A defesa do ex-presidente Jair Bolsonaro pediu ao ministro Alexandre de Moraes, do Supremo Tribunal Federal, que a pena pela condenação por tentativa de golpe seja executada integralmente em prisão domiciliar. Os advogados solicitaram também que ele possa deixar a residência apenas para consultas e tratamentos médicos, sob monitoramento eletrônico.
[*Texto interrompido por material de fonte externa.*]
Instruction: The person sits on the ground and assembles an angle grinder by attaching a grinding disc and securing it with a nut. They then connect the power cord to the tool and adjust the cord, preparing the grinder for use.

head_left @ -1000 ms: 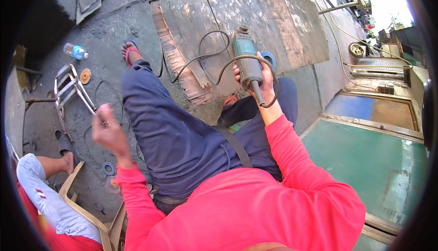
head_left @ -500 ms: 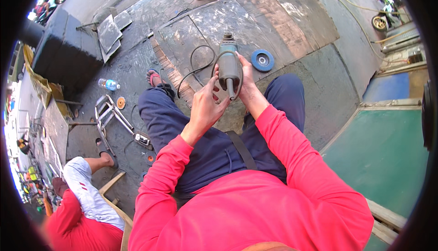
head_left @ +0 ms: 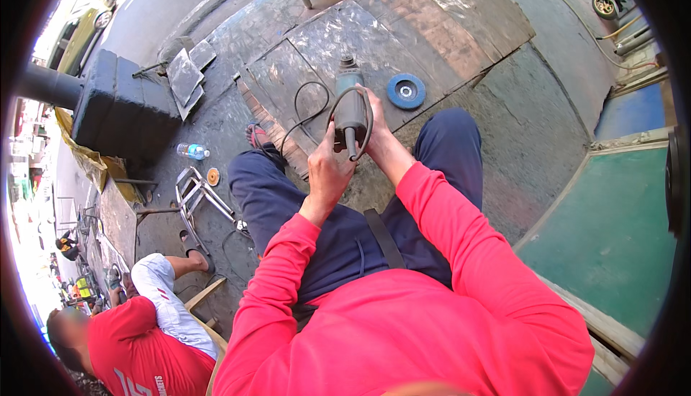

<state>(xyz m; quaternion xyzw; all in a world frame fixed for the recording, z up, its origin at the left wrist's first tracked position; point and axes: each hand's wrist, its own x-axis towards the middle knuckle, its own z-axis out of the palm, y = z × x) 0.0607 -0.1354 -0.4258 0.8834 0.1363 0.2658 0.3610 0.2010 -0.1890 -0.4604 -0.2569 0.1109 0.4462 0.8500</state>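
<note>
An angle grinder (head_left: 350,110) with a dark grey and teal body is held between my hands above my knees, its head pointing away from me. My right hand (head_left: 379,131) grips the body along its right side. Closed at the rear left of the body, my left hand (head_left: 329,174) has its fingers against the casing near the cord's exit. The black cord (head_left: 326,111) loops over the tool and runs down to the left. No disc shows on the grinder's head. A blue flap disc (head_left: 406,91) lies on the board to the right of it.
Worn boards (head_left: 461,43) cover the ground ahead. At left are a water bottle (head_left: 193,151), an orange-brown disc (head_left: 213,176), a metal frame (head_left: 196,198), flat plates (head_left: 185,79) and a dark block (head_left: 129,101). A person in red (head_left: 155,335) sits at lower left; a green panel (head_left: 597,230) stands at right.
My left hand has closed in against the grinder's rear; its fingers were more spread before. The view has shifted, bringing more of the seated person into sight.
</note>
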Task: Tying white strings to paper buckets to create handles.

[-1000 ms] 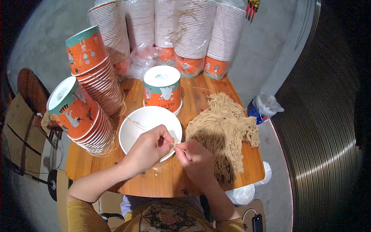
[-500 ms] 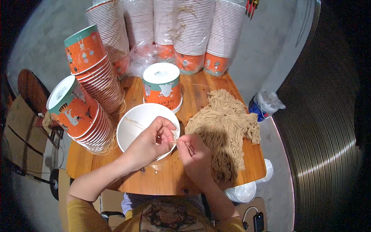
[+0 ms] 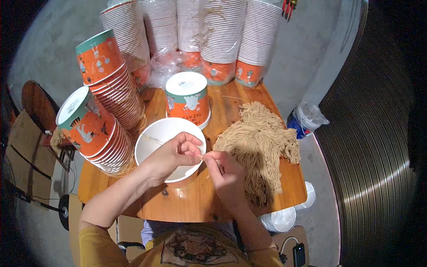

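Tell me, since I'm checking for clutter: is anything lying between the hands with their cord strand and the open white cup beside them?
Nothing visible does. The left hand already lies over the open white cup, meeting the right hand at its rim, where both pinch a thin strand. The pile of tan cord lies to the right, off that path.

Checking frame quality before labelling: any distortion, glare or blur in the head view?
Head view: strong fisheye bending, black corners; stacked cups bow outward at the top; left hand and right hand sharp at centre; soft sheen on the white bowl; no harsh shadows.
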`<state>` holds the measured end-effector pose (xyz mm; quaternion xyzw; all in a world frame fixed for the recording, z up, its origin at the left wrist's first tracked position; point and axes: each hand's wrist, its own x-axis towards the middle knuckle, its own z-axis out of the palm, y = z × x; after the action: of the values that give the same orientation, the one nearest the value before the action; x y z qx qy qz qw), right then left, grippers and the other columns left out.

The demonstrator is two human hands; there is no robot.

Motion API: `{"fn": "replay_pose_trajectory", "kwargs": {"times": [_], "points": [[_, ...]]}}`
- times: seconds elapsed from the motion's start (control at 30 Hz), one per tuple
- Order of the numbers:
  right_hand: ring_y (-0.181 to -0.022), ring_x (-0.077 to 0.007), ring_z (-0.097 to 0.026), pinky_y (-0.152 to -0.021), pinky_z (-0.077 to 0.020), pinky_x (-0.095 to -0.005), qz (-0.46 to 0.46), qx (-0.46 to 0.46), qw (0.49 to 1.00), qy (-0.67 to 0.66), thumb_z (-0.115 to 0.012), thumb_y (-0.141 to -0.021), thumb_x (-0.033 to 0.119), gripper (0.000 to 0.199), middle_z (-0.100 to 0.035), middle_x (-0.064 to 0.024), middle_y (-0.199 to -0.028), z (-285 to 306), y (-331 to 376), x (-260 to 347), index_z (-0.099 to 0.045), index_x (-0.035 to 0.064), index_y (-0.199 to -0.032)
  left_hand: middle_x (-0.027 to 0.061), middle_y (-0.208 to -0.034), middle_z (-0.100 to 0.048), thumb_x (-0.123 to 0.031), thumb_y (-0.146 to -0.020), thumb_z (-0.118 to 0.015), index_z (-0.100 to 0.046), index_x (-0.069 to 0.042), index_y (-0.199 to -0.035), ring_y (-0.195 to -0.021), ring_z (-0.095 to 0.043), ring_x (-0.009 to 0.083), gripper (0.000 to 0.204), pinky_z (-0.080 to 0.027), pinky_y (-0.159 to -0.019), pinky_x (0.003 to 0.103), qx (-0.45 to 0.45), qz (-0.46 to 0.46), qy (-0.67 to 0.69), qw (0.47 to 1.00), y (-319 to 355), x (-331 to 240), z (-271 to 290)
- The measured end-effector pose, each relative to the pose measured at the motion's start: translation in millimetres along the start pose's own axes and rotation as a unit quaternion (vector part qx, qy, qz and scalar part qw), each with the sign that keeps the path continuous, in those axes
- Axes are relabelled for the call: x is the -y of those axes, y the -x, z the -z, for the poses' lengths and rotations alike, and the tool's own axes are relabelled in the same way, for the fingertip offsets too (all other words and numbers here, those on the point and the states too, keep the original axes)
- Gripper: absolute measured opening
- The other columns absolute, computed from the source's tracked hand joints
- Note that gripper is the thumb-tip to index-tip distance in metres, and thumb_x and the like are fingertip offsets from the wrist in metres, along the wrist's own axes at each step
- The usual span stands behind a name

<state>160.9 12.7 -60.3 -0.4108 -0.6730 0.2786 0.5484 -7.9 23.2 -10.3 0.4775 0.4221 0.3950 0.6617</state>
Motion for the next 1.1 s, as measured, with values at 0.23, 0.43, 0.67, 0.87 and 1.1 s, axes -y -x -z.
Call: {"fn": "replay_pose_trajectory", "kwargs": {"times": [0.23, 0.43, 0.67, 0.87, 1.1], "points": [[-0.052, -0.0073, -0.045, -0.049, -0.0365, -0.0231, 0.060, -0.034, 0.997, 0.027, -0.064, -0.082, 0.003, 0.011, -0.053, -0.0021, -0.065, 0.1, -2.4, 3.8, -0.063, 0.0054, -0.092, 0.0004, -0.087, -0.057, 0.003, -0.079, -0.065, -0.047, -0.005, -0.110, -0.083, -0.054, 0.0078, 0.037, -0.044, -0.078, 0.020, -0.007, 0.004, -0.016, 1.000, 1.6, -0.6, -3.2], [-0.051, -0.0159, -0.050, -0.049, -0.0408, -0.0282, 0.188, -0.024, 0.969, 0.158, -0.065, -0.080, 0.002, 0.011, -0.054, -0.0062, -0.065, 8.2, -4.8, -5.3, -0.064, 0.0077, -0.090, -0.0012, -0.086, -0.055, 0.000, -0.082, -0.064, -0.047, -0.005, -0.113, -0.082, -0.052, 0.0069, 0.036, -0.043, -0.079, 0.021, -0.014, -0.023, -0.111, 0.993, 2.8, -2.0, -8.3], [-0.051, -0.0060, -0.043, -0.047, -0.0347, -0.0227, 0.081, -0.014, 0.996, 0.024, -0.062, -0.082, 0.000, 0.010, -0.047, 0.0017, -0.061, 1.3, -1.3, -3.9, -0.062, 0.0071, -0.089, -0.0016, -0.089, -0.051, -0.003, -0.086, -0.061, -0.045, -0.005, -0.114, -0.084, -0.049, 0.0069, 0.032, -0.041, -0.079, 0.021, 0.000, -0.078, -0.192, 0.978, 8.9, -0.6, -12.9], [-0.052, -0.0025, -0.038, -0.047, -0.0312, -0.0205, 0.019, -0.030, 0.998, -0.046, -0.061, -0.083, -0.001, 0.008, -0.043, 0.0047, -0.060, -0.6, 2.8, -2.8, -0.059, 0.0048, -0.088, -0.0005, -0.088, -0.050, -0.012, -0.091, -0.058, -0.047, -0.006, -0.111, -0.086, -0.048, 0.0079, 0.024, -0.040, -0.080, 0.021, -0.023, -0.098, -0.282, 0.954, 9.0, 3.2, -8.9], [-0.052, -0.0023, -0.037, -0.047, -0.0309, -0.0204, 0.013, -0.012, 1.000, -0.023, -0.062, -0.082, -0.001, 0.009, -0.041, 0.0056, -0.059, 3.9, 2.7, 0.1, -0.058, 0.0046, -0.088, 0.0137, -0.088, -0.054, -0.008, -0.088, -0.053, -0.052, 0.000, -0.096, -0.082, -0.055, 0.0235, 0.011, -0.045, -0.075, 0.033, -0.036, -0.139, -0.391, 0.909, 11.6, 3.0, -9.4]]}}
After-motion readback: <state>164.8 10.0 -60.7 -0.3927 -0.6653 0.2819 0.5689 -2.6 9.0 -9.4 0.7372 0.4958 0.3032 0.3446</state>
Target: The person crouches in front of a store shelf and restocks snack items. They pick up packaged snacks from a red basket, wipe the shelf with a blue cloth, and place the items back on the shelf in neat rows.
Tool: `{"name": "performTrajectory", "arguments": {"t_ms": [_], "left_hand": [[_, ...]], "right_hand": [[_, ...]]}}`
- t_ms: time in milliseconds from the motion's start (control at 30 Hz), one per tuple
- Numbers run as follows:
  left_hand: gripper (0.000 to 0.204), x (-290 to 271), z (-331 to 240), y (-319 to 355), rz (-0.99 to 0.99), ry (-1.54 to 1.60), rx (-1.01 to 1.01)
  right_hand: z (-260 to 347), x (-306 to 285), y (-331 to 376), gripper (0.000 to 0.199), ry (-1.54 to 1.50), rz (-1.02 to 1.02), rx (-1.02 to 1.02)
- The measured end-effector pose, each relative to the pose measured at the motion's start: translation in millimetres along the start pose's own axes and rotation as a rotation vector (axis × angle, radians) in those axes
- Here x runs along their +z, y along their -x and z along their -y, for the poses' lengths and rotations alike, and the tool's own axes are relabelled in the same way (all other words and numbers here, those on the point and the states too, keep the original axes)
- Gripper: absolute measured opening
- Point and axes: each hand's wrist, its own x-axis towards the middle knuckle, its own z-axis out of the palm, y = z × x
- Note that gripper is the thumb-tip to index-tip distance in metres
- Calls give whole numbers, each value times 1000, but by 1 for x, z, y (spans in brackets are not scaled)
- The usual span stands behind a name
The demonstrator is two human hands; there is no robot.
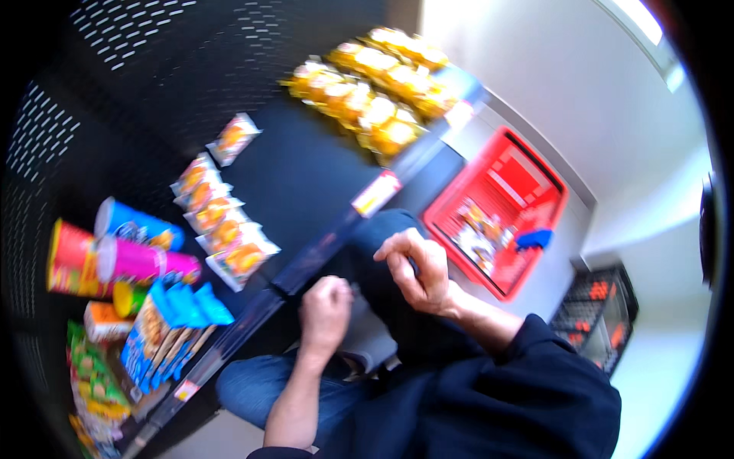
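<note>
Both hands hang above my bent knees, in front of a black shelf (306,172). My left hand (325,315) is curled into a fist near the shelf's front edge, and nothing sticks out of it. Higher and further right, my right hand (419,271) has its fingers bent inward, with no item showing in them. Just beyond it on the floor, a red shopping basket (501,214) contains several small wrapped packs (483,233). On the shelf, a row of small snack packs (222,214) lies left of my hands. Yellow-wrapped packs (367,107) fill rows further back.
Colourful snack tubes (141,237), blue bags (172,329) and green bags (95,375) crowd the shelf's left end. Price labels (376,193) line its front edge. A black crate (596,314) stands at the right by the white wall (566,69). A perforated black panel backs the shelf.
</note>
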Motion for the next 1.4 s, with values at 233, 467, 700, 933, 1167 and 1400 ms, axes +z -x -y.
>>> {"name": "performTrajectory", "arguments": {"t_ms": [233,467,700,933,1167,1400], "left_hand": [[33,5,-5,-3,91,115,-44],[40,11,-6,-9,139,144,-99],[40,28,0,-19,160,138,-153],[37,37,4,-33,154,149,-189],[36,39,-1,-37,150,154,-167],[33,33,-4,-29,62,49,-81]], "right_hand": [[-116,-148,77,18,154,-438,555],[-259,-235,148,27,412,-491,901],[-332,-220,184,44,536,187,1044],[-339,-149,167,101,717,507,1382],[-357,-172,195,91,237,206,1479],[-282,-227,181,34,-456,-247,1266]]}}
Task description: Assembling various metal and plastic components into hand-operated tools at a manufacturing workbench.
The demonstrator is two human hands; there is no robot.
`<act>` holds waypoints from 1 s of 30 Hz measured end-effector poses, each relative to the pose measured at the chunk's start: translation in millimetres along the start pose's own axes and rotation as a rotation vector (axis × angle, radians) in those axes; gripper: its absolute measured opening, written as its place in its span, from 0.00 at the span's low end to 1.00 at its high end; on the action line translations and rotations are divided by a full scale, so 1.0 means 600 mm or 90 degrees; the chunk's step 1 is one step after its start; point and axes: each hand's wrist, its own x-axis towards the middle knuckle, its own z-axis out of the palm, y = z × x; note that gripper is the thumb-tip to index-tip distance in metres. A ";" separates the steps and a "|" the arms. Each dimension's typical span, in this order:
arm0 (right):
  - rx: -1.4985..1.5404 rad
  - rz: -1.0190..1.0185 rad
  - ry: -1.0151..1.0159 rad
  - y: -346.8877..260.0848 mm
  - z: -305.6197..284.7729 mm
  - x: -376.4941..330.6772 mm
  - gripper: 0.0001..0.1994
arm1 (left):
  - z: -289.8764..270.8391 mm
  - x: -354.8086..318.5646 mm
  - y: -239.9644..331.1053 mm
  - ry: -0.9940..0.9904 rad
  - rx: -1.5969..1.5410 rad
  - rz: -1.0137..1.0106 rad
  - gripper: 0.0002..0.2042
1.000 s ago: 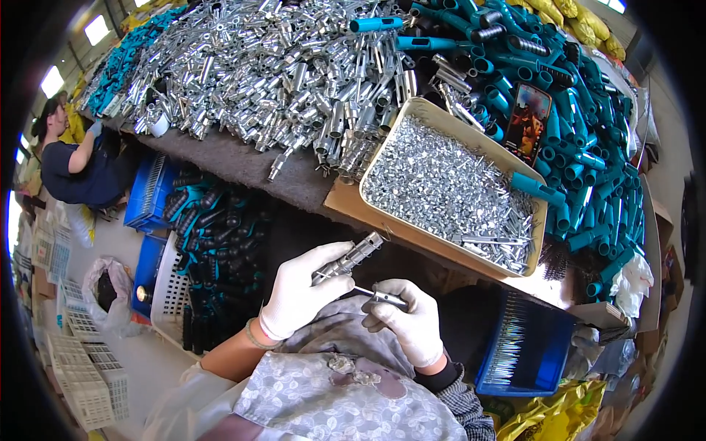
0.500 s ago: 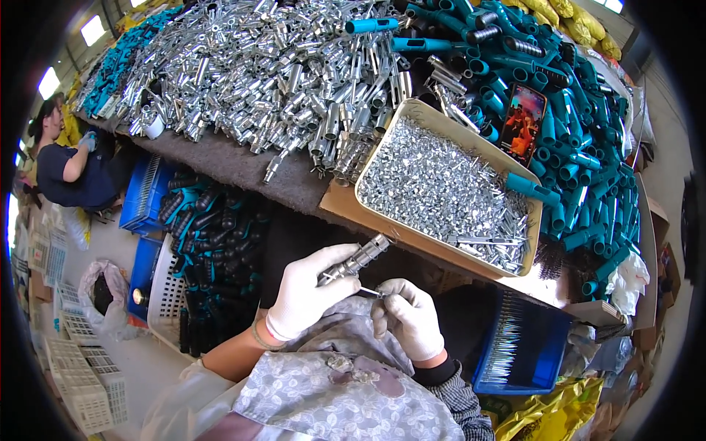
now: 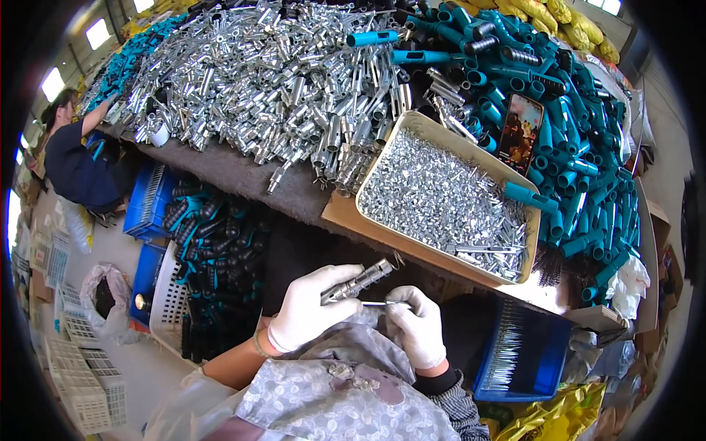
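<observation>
Head view: the left hand point(image 3: 305, 310) had its grip wrapped around a ribbed metal cylinder point(image 3: 359, 284), whose long axis slanted up and right toward the parts tray point(image 3: 441, 134). Just below and right, the right hand point(image 3: 418, 327) pinched a thin rod point(image 3: 374, 303) pointing back at the left. That pinch hid the rod's right end; whether its other end touched the left hand, I couldn't tell.

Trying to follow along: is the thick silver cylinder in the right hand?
No, the white-gloved left hand grips the thick silver cylinder.
</observation>
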 end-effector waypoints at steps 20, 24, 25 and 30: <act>-0.275 -0.066 -0.038 -0.113 -0.052 -0.030 0.09 | -0.012 -0.002 0.017 -0.100 0.117 0.164 0.14; -0.263 -0.040 -0.054 -0.112 -0.060 -0.032 0.09 | -0.017 0.001 0.019 -0.128 0.140 0.176 0.16; -0.273 -0.039 -0.048 -0.113 -0.064 -0.033 0.10 | -0.015 0.003 0.019 -0.131 0.139 0.175 0.16; -0.311 -0.056 -0.039 -0.117 -0.066 -0.038 0.09 | -0.008 0.008 0.017 -0.131 0.188 0.241 0.16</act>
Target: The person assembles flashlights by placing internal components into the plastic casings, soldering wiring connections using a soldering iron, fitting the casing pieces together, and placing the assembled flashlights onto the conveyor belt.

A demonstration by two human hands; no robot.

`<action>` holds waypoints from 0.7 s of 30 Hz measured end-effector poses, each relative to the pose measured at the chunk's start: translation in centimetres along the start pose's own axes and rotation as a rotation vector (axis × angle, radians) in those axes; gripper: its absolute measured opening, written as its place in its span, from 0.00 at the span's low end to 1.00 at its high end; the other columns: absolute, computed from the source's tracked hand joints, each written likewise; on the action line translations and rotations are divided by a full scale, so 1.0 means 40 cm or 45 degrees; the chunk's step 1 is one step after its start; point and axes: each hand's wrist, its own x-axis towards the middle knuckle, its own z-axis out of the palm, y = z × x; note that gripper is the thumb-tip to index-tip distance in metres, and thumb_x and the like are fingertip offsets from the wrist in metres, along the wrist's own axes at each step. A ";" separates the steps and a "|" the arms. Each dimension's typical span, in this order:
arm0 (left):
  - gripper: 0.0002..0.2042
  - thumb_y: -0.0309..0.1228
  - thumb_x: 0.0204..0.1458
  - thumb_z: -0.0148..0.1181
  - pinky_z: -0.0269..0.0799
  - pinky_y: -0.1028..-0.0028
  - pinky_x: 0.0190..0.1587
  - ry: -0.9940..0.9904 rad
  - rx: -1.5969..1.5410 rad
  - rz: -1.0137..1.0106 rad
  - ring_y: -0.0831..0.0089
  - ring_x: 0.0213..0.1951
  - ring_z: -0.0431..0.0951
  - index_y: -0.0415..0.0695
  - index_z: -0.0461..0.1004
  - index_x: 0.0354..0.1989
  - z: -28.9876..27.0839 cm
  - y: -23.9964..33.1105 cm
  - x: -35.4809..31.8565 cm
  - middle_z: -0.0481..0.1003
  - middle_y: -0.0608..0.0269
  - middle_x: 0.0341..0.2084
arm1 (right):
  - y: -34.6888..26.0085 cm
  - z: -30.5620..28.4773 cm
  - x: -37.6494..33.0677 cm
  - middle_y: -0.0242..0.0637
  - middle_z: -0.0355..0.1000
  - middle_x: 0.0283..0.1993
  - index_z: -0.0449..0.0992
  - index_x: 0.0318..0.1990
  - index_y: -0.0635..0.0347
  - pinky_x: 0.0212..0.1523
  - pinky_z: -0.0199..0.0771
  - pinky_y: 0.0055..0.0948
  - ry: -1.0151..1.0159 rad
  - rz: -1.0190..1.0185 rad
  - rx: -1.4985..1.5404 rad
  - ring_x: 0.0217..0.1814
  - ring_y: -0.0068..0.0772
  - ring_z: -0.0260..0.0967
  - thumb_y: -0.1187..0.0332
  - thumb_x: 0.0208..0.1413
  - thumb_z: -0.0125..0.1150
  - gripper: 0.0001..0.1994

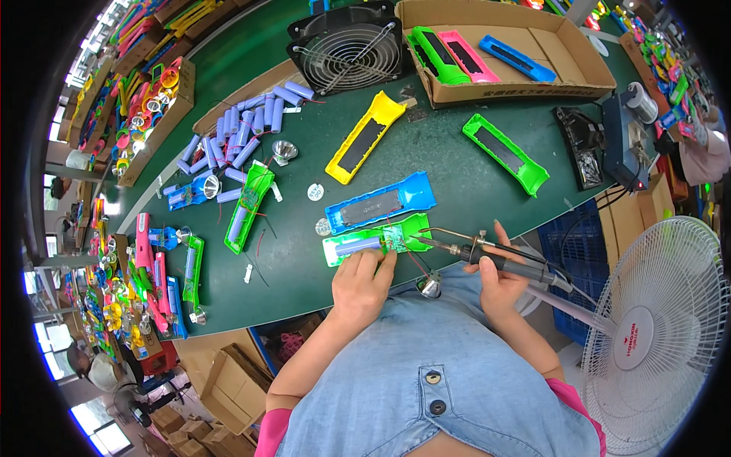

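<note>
My left hand (361, 286) presses down on a green flashlight half-shell (375, 239) at the table's near edge. The shell holds a pale blue battery cell and a small circuit board. My right hand (499, 280) grips a soldering iron (487, 255); its tip points left onto the circuit board. Red wires run from the shell to a silver reflector (429, 285) lying near my body. A blue half-shell (381, 202) lies just behind the green one.
A yellow shell (364, 137) and another green shell (505, 153) lie further back on the green table (457, 190). Several loose blue cells (244, 129) sit at the left, a black fan (348, 47) and a cardboard box (502, 46) behind, a white standing fan (659, 335) at right.
</note>
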 end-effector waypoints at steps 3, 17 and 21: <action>0.14 0.24 0.33 0.60 0.66 0.69 0.32 0.049 0.052 -0.053 0.67 0.29 0.70 0.42 0.75 0.34 -0.019 0.004 0.020 0.68 0.62 0.28 | 0.004 -0.011 -0.002 0.57 0.67 0.44 0.69 0.41 0.73 0.43 0.75 0.32 -0.031 0.001 -0.015 0.28 0.31 0.74 0.76 0.48 0.57 0.12; 0.15 0.20 0.36 0.58 0.70 0.66 0.36 0.106 -0.036 -0.583 0.56 0.38 0.72 0.44 0.73 0.37 -0.047 -0.137 0.018 0.68 0.51 0.35 | -0.095 -0.096 0.302 0.35 0.75 0.24 0.67 0.44 0.63 0.58 0.56 0.42 -0.025 -0.746 -0.780 0.35 0.26 0.72 0.74 0.54 0.51 0.10; 0.14 0.23 0.29 0.68 0.65 0.60 0.44 0.050 -0.370 -0.325 0.51 0.42 0.71 0.40 0.67 0.24 -0.045 -0.108 -0.029 0.67 0.45 0.46 | -0.108 -0.096 0.531 0.41 0.74 0.40 0.62 0.50 0.62 0.44 0.69 0.26 -0.088 -0.525 -0.720 0.42 0.29 0.72 0.74 0.53 0.54 0.16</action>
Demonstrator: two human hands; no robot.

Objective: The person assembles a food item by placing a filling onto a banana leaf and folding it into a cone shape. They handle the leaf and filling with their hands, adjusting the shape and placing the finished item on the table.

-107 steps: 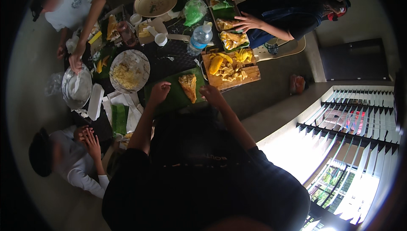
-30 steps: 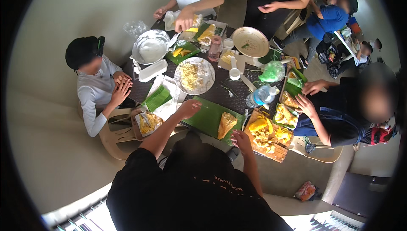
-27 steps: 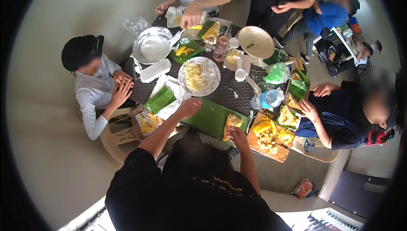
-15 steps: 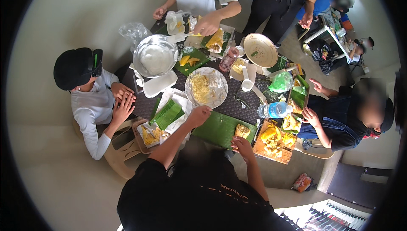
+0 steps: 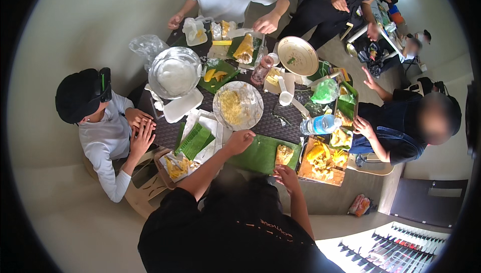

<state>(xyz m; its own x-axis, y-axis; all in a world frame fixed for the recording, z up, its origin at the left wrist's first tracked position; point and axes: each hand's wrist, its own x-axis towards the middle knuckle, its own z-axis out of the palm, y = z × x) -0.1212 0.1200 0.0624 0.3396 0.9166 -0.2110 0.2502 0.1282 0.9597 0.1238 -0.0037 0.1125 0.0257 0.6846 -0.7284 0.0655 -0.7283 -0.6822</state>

No pedido, a equipe jurídica afirma que o envio para um presídio representaria risco à saúde e à segurança de Bolsonaro, citando condições consideradas inadequadas em unidades que poderiam receber o ex-presidente. O documento lista problemas de saúde, como infecções pulmonares, doenças no trato gastrointestinal, câncer de pele e sequelas do atentado sofrido em 2018.
Bolsonaro foi condenado a 27 anos e três meses de prisão, mas ainda não iniciou o cumprimento da pena, já que recursos continuam em tramitação no STF. O primeiro embargo de declaração apresentado pela defesa já foi rejeitado, e novos recursos podem ser protocolados até o final da semana. Moraes poderá determinar o início da execução caso avalie que a apresentação de novas peças tem caráter meramente protelatório.
Desde agosto, o ex-presidente está em prisão domiciliar por ter descumprido medidas judiciais impostas no curso das investigações. A legislação prevê a possibilidade de regime domiciliar humanitário em casos envolvendo pessoas com doenças graves ou idade avançada, prática já adotada em outras condenações analisadas pelo STF.